◆ **Recorded data**:
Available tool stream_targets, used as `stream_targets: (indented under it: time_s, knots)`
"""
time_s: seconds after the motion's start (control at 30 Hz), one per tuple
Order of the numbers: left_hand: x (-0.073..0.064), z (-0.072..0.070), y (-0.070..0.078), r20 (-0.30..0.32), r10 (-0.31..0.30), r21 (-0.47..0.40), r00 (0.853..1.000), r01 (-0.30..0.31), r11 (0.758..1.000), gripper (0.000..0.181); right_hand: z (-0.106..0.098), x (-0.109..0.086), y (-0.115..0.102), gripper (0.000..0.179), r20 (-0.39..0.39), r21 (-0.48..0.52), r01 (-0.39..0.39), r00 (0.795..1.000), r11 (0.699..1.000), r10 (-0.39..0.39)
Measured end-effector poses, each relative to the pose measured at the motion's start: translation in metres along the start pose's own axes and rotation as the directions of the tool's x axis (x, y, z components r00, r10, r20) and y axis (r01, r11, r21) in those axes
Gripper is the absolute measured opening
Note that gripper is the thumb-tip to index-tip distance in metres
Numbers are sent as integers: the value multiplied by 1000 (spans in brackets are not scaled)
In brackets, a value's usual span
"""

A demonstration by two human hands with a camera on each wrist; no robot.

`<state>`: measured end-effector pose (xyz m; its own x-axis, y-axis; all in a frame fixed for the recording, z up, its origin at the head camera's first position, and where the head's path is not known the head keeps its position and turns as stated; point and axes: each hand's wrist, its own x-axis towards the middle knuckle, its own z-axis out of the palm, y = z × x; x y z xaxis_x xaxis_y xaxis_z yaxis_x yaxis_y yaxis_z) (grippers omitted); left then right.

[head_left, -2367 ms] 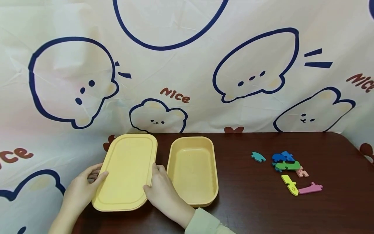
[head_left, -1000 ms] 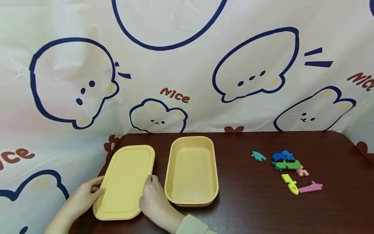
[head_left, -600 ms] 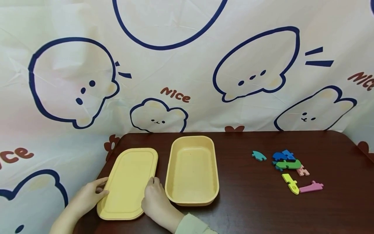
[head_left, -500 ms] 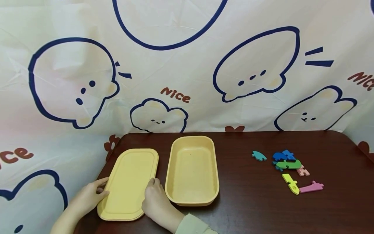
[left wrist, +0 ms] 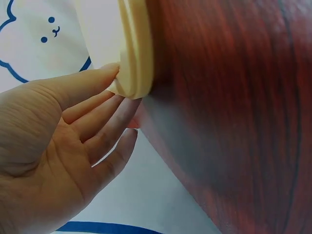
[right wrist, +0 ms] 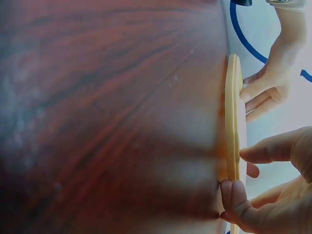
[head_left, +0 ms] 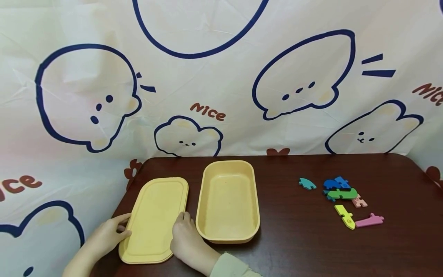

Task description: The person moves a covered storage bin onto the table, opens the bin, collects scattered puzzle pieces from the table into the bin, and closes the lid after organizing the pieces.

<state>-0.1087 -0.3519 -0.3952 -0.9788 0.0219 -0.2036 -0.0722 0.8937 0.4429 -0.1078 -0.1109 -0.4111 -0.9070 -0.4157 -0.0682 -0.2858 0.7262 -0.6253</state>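
Observation:
A flat yellow box lid (head_left: 155, 215) with rounded corners lies on or just over the table's left part. My left hand (head_left: 107, 236) holds its left edge, thumb on the top face. In the left wrist view that hand (left wrist: 53, 151) has its thumb over the lid (left wrist: 136, 48) and fingers beneath the rim. My right hand (head_left: 188, 240) grips the opposite edge. The right wrist view has the lid (right wrist: 231, 117) edge-on, pinched between the right hand's (right wrist: 278, 195) thumb and fingers. Right beside stands an open yellow box (head_left: 228, 204) with nothing inside.
Several puzzle pieces lie on the dark wooden table (head_left: 290, 246) at the right: a teal piece (head_left: 307, 183), a green one (head_left: 342, 194) over blue ones, a yellow one (head_left: 345, 217) and a pink one (head_left: 369, 220). A printed cloth (head_left: 238, 88) hangs behind.
Both hands have lowered the lid from a raised, tilted position toward the table and shifted it slightly right and nearer. The box and the puzzle pieces have stayed put.

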Motion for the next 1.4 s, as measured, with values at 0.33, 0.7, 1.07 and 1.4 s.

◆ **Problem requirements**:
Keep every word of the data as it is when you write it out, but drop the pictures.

◆ **Final answer**:
Available tool stream_targets, used as `stream_targets: (indented under it: time_s, knots)`
"""
time_s: seconds after the motion's start (control at 30 Hz), one per tuple
Order of the numbers: left_hand: x (-0.073..0.064), z (-0.072..0.070), y (-0.070..0.078), r20 (-0.30..0.32), r10 (-0.31..0.30), r21 (-0.47..0.40), r00 (0.853..1.000), r01 (-0.30..0.31), r11 (0.758..1.000), gripper (0.000..0.181); right_hand: z (-0.106..0.098), x (-0.109..0.086), y (-0.115..0.102), gripper (0.000..0.179), r20 (-0.39..0.39), r21 (-0.48..0.52), r01 (-0.39..0.39), r00 (0.795..1.000), r11 (0.699..1.000), r10 (-0.39..0.39)
Measured end-effector poses, each relative to the pose measured at the motion's start: translation in metres along the start pose's own axes and rotation as the directions of the tool's x axis (x, y, z components r00, r10, r20) and y axis (r01, r11, r21) in those axes
Gripper is the absolute measured opening
Note that gripper is the thumb-tip to index-tip distance in metres
Numbers are sent as integers: the value multiplied by 1000 (spans in brackets are not scaled)
In brackets, a value's usual span
"""

A demonstration by two human hands with a camera on each wrist; no robot.

`<state>`: measured end-effector pose (xyz m; its own x-axis, y-axis; all in a frame fixed for the recording, z up, its origin at the head camera's first position, and where the head's path is not known the head keeps its position and turns as stated; point and axes: each hand's wrist, its own x-axis towards the middle knuckle, its own z-axis out of the palm, y = z × x; x y z xaxis_x xaxis_y xaxis_z yaxis_x yaxis_y yaxis_z) (grippers omitted); left then right.

[head_left, -2367 ms] 
[head_left, -1000 ms] 
[head_left, -600 ms] 
[head_left, -500 ms] 
[left wrist, +0 ms] 
[right wrist, +0 ms] 
[head_left, +0 ms] 

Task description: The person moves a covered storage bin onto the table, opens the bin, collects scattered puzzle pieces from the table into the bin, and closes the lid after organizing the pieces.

<state>-0.1087 -0.3519 -0.3952 -0.9788 0.0219 -0.2036 -0.0722 0.8937 0.4429 -0.1078 -0.1109 -0.4111 -0.9070 -0.4157 -0.0682 -0.2858 0.7262 -0.6253</state>
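Observation:
A flat yellow box lid (head_left: 155, 215) with rounded corners lies on or just over the table's left part. My left hand (head_left: 107, 236) holds its left edge, thumb on the top face. In the left wrist view that hand (left wrist: 53, 151) has its thumb over the lid (left wrist: 136, 48) and fingers beneath the rim. My right hand (head_left: 188, 240) grips the opposite edge. The right wrist view has the lid (right wrist: 231, 117) edge-on, pinched between the right hand's (right wrist: 278, 195) thumb and fingers. Right beside stands an open yellow box (head_left: 228, 204) with nothing inside.
Several puzzle pieces lie on the dark wooden table (head_left: 290, 246) at the right: a teal piece (head_left: 307, 183), a green one (head_left: 342, 194) over blue ones, a yellow one (head_left: 345, 217) and a pink one (head_left: 369, 220). A printed cloth (head_left: 238, 88) hangs behind.
Both hands have lowered the lid from a raised, tilted position toward the table and shifted it slightly right and nearer. The box and the puzzle pieces have stayed put.
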
Motion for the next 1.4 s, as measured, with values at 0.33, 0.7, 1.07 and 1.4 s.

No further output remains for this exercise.